ABOUT THIS EXERCISE
Copy without pictures. Please restate each line of the listing exactly.

PROVIDED MATERIAL
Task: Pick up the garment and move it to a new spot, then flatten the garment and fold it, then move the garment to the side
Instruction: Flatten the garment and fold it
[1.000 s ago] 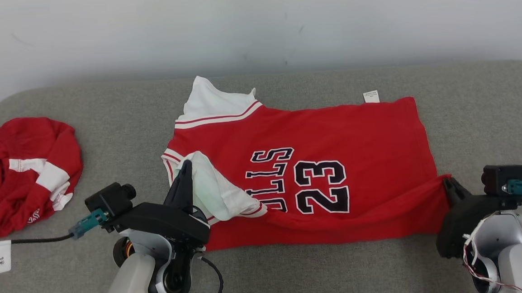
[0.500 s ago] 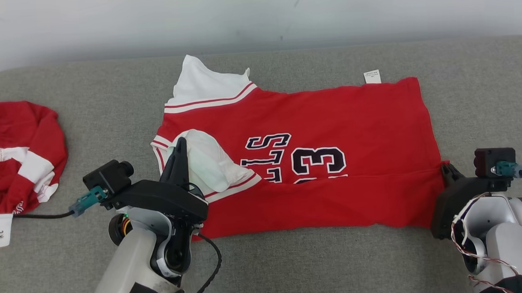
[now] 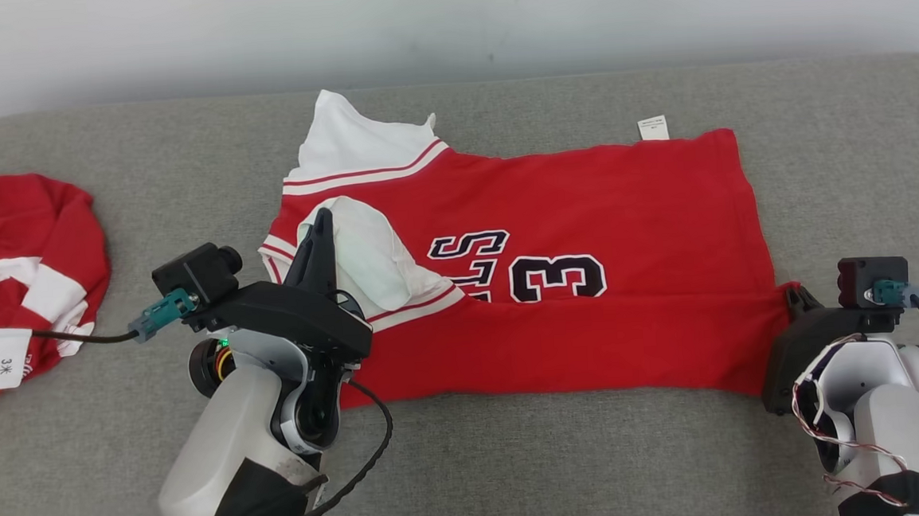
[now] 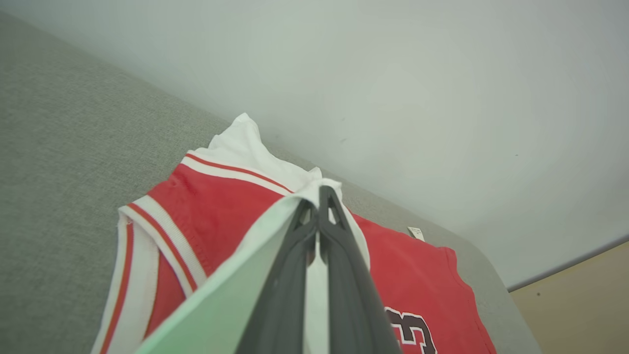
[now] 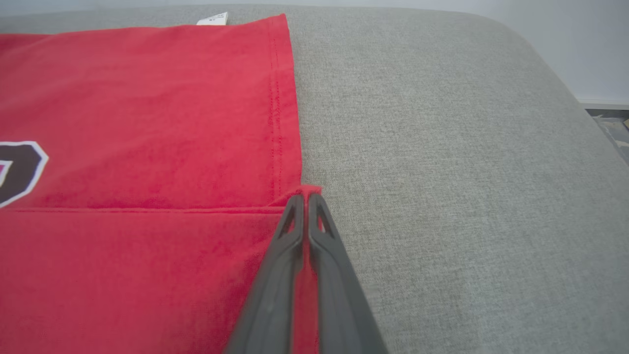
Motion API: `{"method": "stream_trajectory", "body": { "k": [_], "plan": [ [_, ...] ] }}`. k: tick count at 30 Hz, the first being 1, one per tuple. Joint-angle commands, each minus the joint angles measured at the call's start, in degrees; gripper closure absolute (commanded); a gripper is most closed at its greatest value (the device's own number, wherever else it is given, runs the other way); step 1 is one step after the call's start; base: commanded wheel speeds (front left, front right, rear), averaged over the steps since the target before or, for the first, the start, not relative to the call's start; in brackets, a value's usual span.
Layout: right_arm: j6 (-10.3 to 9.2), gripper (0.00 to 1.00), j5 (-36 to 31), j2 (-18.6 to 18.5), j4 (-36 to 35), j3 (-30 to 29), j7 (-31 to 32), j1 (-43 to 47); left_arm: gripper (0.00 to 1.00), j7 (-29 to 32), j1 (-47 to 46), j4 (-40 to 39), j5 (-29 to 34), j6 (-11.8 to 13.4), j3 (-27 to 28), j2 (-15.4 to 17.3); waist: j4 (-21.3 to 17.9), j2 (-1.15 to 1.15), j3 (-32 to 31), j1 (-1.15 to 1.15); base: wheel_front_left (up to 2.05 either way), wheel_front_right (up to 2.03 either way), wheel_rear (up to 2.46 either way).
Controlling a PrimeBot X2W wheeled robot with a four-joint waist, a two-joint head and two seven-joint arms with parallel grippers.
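Grey padding (image 3: pixel 520 462) is covered centrally by the red jersey (image 3: pixel 584 202), its near edge folded over. The jersey's white sleeve (image 3: pixel 371 255) is clamped by the left gripper (image 3: pixel 321 218), its right hem corner by the right gripper (image 3: pixel 790 292). Left of it, 1 other red garment (image 3: pixel 11 229) is seen.

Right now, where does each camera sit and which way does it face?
Head view: on the head, looking forward and down at the red basketball jersey on the grey fabric table; left gripper, right gripper and pale forearms show.
Left wrist view: on the left wrist, looking along its shut dark fingers, pinching the jersey's white fabric, toward the pale wall.
Right wrist view: on the right wrist, looking along its shut fingers, pinching the jersey's red corner.
Shared: the jersey's small white tag appears in all three.
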Motion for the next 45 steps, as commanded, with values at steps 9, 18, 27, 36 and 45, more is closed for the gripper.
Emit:
{"method": "stream_trajectory", "body": {
  "k": [9,18,27,36,45],
  "plan": [
    [0.06,0.57,0.9,0.2,3.8,2.1,-3.4,-3.7,1.00,-1.8,-3.6,3.9,0.8,-0.6,-0.5,-0.2,-1.4,-0.01,0.8,0.00,0.00,0.00,0.00],
    [0.06,0.00,4.7,0.2,6.2,4.2,-8.0,-5.1,0.00,-4.0,-2.3,7.5,4.9,-0.1,-2.0,2.2,-1.1,-0.01,-1.2,0.00,0.00,0.00,0.00],
    [0.06,0.00,5.6,-1.3,-1.1,3.2,-2.1,1.4,0.00,-3.1,5.8,6.0,9.9,3.5,-5.6,6.6,-0.1,-0.01,-4.8,0.00,0.00,0.00,0.00],
    [0.06,0.00,6.4,-1.0,-11.1,2.4,3.7,8.1,0.00,2.7,13.0,2.0,10.1,7.4,-7.7,8.6,-0.1,-0.01,-5.8,0.00,0.00,0.00,0.00],
    [0.06,0.00,6.8,-0.5,-15.2,5.0,6.2,8.5,0.00,8.0,12.4,3.6,10.6,12.2,-8.6,9.5,-1.2,-0.01,-3.8,0.00,0.00,0.00,0.00]
  ]
}}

RESPONSE
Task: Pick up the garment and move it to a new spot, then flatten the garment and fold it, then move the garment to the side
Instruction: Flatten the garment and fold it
[1.000 s ago] 
[0.500 s ago] 
[now] 
[now] 
[now] 
Motion API: `{"method": "stream_trajectory", "body": { "k": [_], "plan": [ [_, ...] ] }}`. k: tick count at 30 Hz, the first being 1, one per tuple. Joint-angle commands, each minus the joint angles measured at the call's start, in degrees; gripper closure absolute (commanded); a gripper is most closed at its greatest value (the device's own number, wherever else it is given, runs the other way); step 1 is one step after the call's start; base: commanded wheel speeds (front left, front right, rear), averaged over the steps since the target before or, for the first, the start, not relative to the call's start; in brackets, a value's usual span.
Layout: right_arm: j6 (-10.3 to 9.2), gripper (0.00 to 1.00), j5 (-36 to 31), j2 (-18.6 to 18.5), j4 (-36 to 35), j3 (-30 to 29), j7 (-31 to 32), j1 (-43 to 47); left_arm: gripper (0.00 to 1.00), j7 (-29 to 32), j1 (-47 to 46), j4 (-40 to 39), j5 (-29 to 34), j6 (-11.8 to 13.4), j3 (-27 to 28), j2 (-15.4 to 17.3); waist: j4 (-21.3 to 17.9), j2 (-1.15 to 1.15), j3 (-32 to 31), j1 (-1.15 to 1.15); base: wheel_front_left (up to 2.05 either way), wheel_front_right (up to 2.03 either way), wheel_rear (up to 2.46 either way).
Controlling a PrimeBot X2W wheeled robot with a four-joint waist, a two-joint head and two seven-joint arms with parallel grippers.
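Grey padding (image 3: pixel 520 462) is covered centrally by the red jersey (image 3: pixel 584 202), its near edge folded over. The jersey's white sleeve (image 3: pixel 371 255) is clamped by the left gripper (image 3: pixel 321 218), its right hem corner by the right gripper (image 3: pixel 790 292). Left of it, 1 other red garment (image 3: pixel 11 229) is seen.

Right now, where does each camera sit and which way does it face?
Head view: on the head, looking forward and down at the red basketball jersey on the grey fabric table; left gripper, right gripper and pale forearms show.
Left wrist view: on the left wrist, looking along its shut dark fingers, pinching the jersey's white fabric, toward the pale wall.
Right wrist view: on the right wrist, looking along its shut fingers, pinching the jersey's red corner.
Shared: the jersey's small white tag appears in all three.
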Motion for the next 45 steps, as commanded, with values at steps 9, 18, 27, 36 and 45, more is closed for the gripper.
Emit:
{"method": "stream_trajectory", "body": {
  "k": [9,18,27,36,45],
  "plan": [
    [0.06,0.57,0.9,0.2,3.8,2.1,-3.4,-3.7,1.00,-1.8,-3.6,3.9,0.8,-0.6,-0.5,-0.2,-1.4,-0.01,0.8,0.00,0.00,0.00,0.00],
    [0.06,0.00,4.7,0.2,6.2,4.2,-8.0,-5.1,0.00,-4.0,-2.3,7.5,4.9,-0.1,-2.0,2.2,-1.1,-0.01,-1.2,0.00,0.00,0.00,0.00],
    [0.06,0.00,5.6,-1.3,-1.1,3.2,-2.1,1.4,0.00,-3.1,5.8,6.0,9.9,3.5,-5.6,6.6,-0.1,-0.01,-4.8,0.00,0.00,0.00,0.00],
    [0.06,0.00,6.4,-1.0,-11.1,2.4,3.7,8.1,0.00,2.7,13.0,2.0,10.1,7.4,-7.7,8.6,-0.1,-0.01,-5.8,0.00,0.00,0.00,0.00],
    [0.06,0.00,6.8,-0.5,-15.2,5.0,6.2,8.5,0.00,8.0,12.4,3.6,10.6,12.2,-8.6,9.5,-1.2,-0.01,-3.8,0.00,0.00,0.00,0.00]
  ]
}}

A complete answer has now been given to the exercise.